# [Work request]
Return each line of the listing exactly, though without its images.

# [Stored data]
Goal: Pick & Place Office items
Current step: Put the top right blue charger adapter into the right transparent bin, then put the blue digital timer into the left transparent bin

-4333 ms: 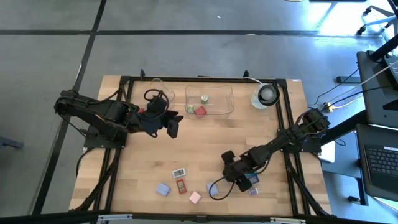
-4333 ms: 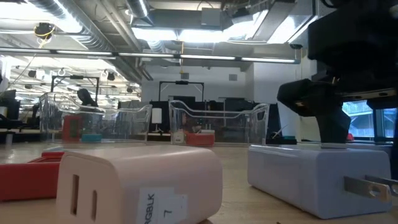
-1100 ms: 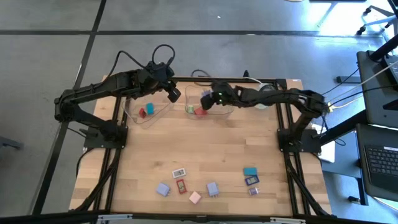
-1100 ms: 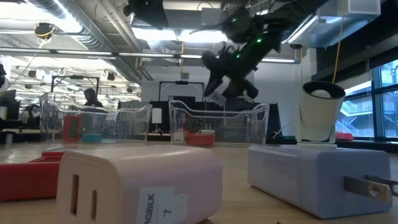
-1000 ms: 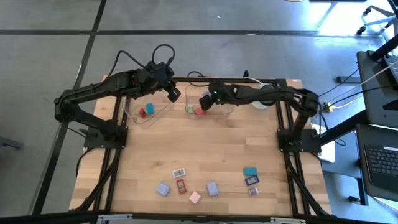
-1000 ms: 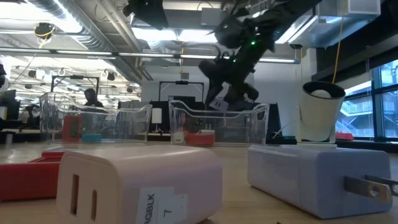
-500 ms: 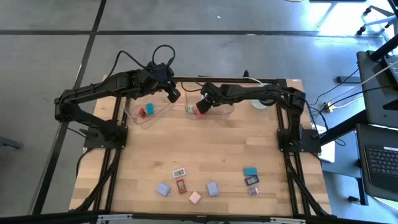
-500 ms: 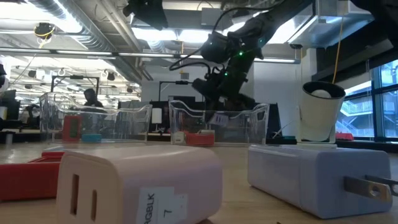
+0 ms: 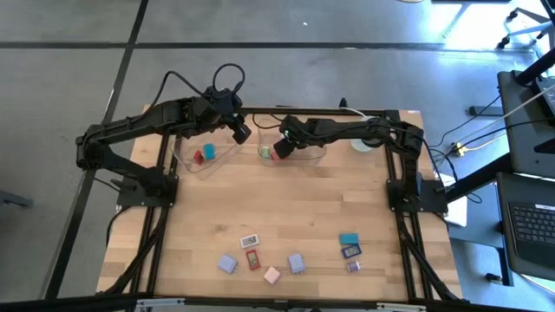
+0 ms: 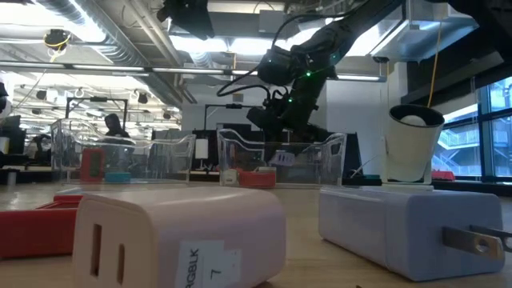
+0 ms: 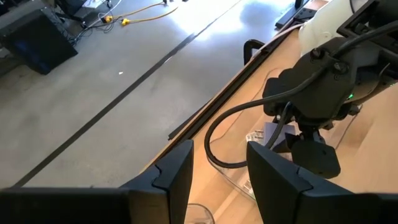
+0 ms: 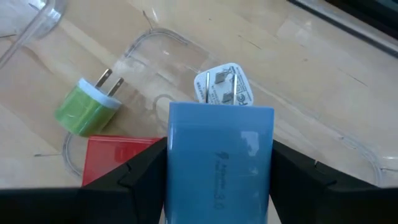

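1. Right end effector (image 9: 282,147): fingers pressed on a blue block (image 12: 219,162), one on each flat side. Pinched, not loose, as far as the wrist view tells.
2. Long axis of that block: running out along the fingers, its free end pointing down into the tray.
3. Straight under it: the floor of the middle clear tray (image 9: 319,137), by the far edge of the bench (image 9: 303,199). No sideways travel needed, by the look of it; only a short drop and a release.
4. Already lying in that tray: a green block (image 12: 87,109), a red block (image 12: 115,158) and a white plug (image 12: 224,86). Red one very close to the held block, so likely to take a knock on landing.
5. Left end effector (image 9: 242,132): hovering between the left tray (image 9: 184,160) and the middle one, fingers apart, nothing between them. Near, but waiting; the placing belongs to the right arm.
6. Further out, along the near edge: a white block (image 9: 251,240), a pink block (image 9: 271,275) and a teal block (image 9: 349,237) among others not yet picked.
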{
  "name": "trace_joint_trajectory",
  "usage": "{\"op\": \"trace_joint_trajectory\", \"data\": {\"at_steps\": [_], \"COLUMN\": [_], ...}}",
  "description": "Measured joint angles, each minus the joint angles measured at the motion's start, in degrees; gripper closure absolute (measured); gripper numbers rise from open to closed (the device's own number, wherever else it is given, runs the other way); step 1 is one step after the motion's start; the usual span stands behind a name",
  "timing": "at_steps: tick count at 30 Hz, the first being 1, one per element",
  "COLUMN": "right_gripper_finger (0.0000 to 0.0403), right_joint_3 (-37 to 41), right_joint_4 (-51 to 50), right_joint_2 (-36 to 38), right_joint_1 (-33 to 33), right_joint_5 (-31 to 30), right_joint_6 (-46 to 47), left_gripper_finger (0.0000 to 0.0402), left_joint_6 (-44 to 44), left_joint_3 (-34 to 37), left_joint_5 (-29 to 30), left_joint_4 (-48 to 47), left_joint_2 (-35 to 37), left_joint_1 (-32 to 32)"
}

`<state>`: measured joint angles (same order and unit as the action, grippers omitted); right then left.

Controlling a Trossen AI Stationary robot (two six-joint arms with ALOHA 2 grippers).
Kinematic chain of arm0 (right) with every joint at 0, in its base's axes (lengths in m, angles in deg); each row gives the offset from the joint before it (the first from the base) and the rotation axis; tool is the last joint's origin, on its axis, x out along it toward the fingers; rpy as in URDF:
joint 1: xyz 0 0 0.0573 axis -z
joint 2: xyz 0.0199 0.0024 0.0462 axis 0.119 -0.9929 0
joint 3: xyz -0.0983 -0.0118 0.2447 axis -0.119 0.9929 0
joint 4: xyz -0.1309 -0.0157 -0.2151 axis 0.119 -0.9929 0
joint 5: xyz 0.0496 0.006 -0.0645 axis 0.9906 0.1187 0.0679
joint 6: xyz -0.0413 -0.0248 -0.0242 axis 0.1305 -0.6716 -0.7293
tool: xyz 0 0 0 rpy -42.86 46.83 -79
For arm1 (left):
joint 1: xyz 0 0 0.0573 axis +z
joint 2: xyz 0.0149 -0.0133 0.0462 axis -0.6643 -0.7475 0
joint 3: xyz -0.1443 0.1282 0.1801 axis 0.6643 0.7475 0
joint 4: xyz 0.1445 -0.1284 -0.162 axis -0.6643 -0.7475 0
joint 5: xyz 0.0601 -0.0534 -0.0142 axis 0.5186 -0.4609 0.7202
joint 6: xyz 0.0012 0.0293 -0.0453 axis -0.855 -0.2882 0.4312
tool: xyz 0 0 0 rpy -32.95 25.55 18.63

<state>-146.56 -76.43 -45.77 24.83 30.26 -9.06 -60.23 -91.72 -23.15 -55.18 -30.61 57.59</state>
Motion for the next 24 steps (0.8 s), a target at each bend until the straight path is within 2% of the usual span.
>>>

# [Task answer]
Goal: Pick & Place Office items
Current step: Put the top right blue charger adapter into the right transparent bin, then put the blue digital timer into the left transparent bin

-4333 ms: 
-4333 ms: 
-1100 ms: 
-1100 ms: 
-1000 ms: 
-1000 ms: 
-500 ms: 
-500 ms: 
+0 ms: 
+0 ms: 
+0 ms: 
+0 ms: 

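1. Right end effector (image 9: 282,147): fingers pressed on a blue block (image 12: 219,162), one on each flat side. Pinched, not loose, as far as the wrist view tells.
2. Long axis of that block: running out along the fingers, its free end pointing down into the tray.
3. Straight under it: the floor of the middle clear tray (image 9: 319,137), by the far edge of the bench (image 9: 303,199). No sideways travel needed, by the look of it; only a short drop and a release.
4. Already lying in that tray: a green block (image 12: 87,109), a red block (image 12: 115,158) and a white plug (image 12: 224,86). Red one very close to the held block, so likely to take a knock on landing.
5. Left end effector (image 9: 242,132): hovering between the left tray (image 9: 184,160) and the middle one, fingers apart, nothing between them. Near, but waiting; the placing belongs to the right arm.
6. Further out, along the near edge: a white block (image 9: 251,240), a pink block (image 9: 271,275) and a teal block (image 9: 349,237) among others not yet picked.
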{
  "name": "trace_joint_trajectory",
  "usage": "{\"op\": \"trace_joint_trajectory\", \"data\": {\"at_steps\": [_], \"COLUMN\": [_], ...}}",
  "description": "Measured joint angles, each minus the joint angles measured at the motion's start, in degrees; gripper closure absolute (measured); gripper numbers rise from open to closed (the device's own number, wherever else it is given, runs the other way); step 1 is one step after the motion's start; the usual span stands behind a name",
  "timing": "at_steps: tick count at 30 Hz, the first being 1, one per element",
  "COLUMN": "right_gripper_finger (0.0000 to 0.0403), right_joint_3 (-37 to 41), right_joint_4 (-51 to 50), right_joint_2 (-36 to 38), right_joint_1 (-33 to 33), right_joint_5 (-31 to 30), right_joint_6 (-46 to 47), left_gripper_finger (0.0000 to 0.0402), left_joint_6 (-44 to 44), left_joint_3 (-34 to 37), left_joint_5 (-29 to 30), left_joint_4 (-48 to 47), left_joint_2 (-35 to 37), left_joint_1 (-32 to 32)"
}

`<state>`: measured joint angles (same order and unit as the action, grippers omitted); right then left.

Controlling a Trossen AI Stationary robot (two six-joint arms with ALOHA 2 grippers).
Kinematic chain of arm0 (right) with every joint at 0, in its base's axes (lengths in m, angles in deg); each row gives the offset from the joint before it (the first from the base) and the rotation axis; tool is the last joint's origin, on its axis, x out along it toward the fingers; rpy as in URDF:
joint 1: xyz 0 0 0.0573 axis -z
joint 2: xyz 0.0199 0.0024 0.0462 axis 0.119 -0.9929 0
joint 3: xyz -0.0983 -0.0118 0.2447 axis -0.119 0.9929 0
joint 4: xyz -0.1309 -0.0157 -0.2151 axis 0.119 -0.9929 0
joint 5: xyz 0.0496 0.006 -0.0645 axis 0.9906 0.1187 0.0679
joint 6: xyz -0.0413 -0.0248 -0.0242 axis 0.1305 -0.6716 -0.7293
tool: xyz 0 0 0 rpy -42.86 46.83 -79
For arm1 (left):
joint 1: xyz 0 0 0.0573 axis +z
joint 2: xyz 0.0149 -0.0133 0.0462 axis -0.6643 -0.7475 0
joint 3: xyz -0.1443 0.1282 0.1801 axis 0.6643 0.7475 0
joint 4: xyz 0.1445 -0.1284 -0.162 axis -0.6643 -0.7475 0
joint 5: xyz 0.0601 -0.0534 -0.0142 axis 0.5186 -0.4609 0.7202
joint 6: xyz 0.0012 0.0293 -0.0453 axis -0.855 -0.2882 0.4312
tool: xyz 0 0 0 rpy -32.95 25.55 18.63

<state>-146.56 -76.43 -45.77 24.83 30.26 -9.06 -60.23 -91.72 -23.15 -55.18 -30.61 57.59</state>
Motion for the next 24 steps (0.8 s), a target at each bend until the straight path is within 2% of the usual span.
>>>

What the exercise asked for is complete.